Go through the listing below and return each line that includes "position".
-- Opening Marker --
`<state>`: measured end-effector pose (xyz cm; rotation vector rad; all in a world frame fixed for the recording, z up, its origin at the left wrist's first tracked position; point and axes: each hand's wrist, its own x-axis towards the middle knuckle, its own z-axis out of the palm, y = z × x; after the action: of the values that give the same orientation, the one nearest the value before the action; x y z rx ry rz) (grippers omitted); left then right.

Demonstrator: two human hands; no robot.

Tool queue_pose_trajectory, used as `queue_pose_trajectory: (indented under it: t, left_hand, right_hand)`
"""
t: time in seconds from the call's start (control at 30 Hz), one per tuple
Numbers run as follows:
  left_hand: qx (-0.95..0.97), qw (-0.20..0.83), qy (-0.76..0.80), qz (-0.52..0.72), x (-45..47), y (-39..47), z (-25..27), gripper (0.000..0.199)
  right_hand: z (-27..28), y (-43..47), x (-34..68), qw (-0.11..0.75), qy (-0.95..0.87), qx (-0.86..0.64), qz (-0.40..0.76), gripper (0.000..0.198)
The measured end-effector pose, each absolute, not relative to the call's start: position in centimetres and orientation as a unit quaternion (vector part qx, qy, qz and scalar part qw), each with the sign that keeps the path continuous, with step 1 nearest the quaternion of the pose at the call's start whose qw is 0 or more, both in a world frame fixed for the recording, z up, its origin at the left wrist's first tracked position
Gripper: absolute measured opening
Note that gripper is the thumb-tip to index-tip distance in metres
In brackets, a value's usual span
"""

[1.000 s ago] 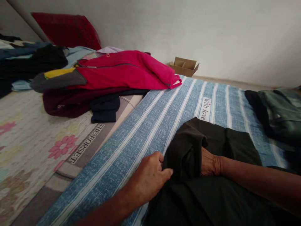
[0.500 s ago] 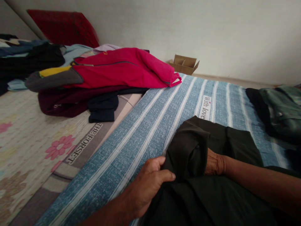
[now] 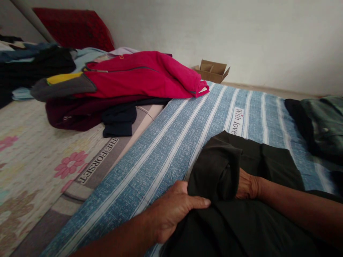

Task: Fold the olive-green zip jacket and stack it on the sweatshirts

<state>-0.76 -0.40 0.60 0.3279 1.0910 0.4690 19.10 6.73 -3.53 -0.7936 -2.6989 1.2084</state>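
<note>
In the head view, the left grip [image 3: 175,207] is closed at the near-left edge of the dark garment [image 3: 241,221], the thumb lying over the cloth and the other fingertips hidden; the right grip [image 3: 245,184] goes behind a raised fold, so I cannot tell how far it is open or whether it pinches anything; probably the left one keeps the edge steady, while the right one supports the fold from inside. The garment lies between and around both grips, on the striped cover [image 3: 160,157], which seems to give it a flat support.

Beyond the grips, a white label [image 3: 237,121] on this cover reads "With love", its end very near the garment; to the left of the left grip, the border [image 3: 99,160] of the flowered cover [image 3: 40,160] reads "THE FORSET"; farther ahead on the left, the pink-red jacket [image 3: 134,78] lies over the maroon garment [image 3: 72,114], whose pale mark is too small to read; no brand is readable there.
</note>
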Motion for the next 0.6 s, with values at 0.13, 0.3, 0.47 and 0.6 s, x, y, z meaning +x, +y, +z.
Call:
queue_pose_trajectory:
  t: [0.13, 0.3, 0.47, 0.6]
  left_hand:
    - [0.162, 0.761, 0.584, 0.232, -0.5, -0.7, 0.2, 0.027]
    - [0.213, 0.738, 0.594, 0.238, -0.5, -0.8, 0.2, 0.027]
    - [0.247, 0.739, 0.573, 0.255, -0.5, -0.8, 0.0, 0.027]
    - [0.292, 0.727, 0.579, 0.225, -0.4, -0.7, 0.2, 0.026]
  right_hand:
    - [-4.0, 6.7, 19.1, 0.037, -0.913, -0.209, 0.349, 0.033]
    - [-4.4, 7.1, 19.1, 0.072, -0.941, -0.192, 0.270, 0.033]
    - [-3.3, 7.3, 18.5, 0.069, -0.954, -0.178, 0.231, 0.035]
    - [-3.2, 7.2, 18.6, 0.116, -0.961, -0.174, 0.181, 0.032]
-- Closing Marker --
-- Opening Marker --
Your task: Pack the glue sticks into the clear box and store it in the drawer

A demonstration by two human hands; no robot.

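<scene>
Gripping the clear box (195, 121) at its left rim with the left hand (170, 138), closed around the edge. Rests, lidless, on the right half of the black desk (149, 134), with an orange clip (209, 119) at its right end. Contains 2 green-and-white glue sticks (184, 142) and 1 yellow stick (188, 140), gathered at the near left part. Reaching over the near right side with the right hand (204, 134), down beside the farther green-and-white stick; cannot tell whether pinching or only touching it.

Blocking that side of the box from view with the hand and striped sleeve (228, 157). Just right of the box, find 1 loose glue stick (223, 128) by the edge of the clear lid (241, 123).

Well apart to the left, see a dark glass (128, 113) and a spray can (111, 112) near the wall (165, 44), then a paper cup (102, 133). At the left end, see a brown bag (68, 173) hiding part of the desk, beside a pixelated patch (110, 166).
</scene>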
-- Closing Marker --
> [Exercise answer]
`<state>`: measured end-effector pose (xyz cm; rotation vector rad; all in a world frame fixed for the recording, z up, its origin at the left wrist's first tracked position; point and axes: each hand's wrist, its own x-axis towards the middle knuckle, its own z-axis out of the palm, y = z × x; after the action: of the values that give the same orientation, the one nearest the value before the action; x y z rx ry rz) (grippers omitted); left then right.
The measured end-effector pose, each absolute, not relative to the call's start: position in centimetres and orientation as a unit quaternion (vector part qx, qy, qz and scalar part qw), each with the sign that keeps the path continuous, with step 1 nearest the quaternion of the pose at the call's start whose qw is 0 or more, both in a world frame fixed for the recording, z up, its origin at the left wrist's first tracked position

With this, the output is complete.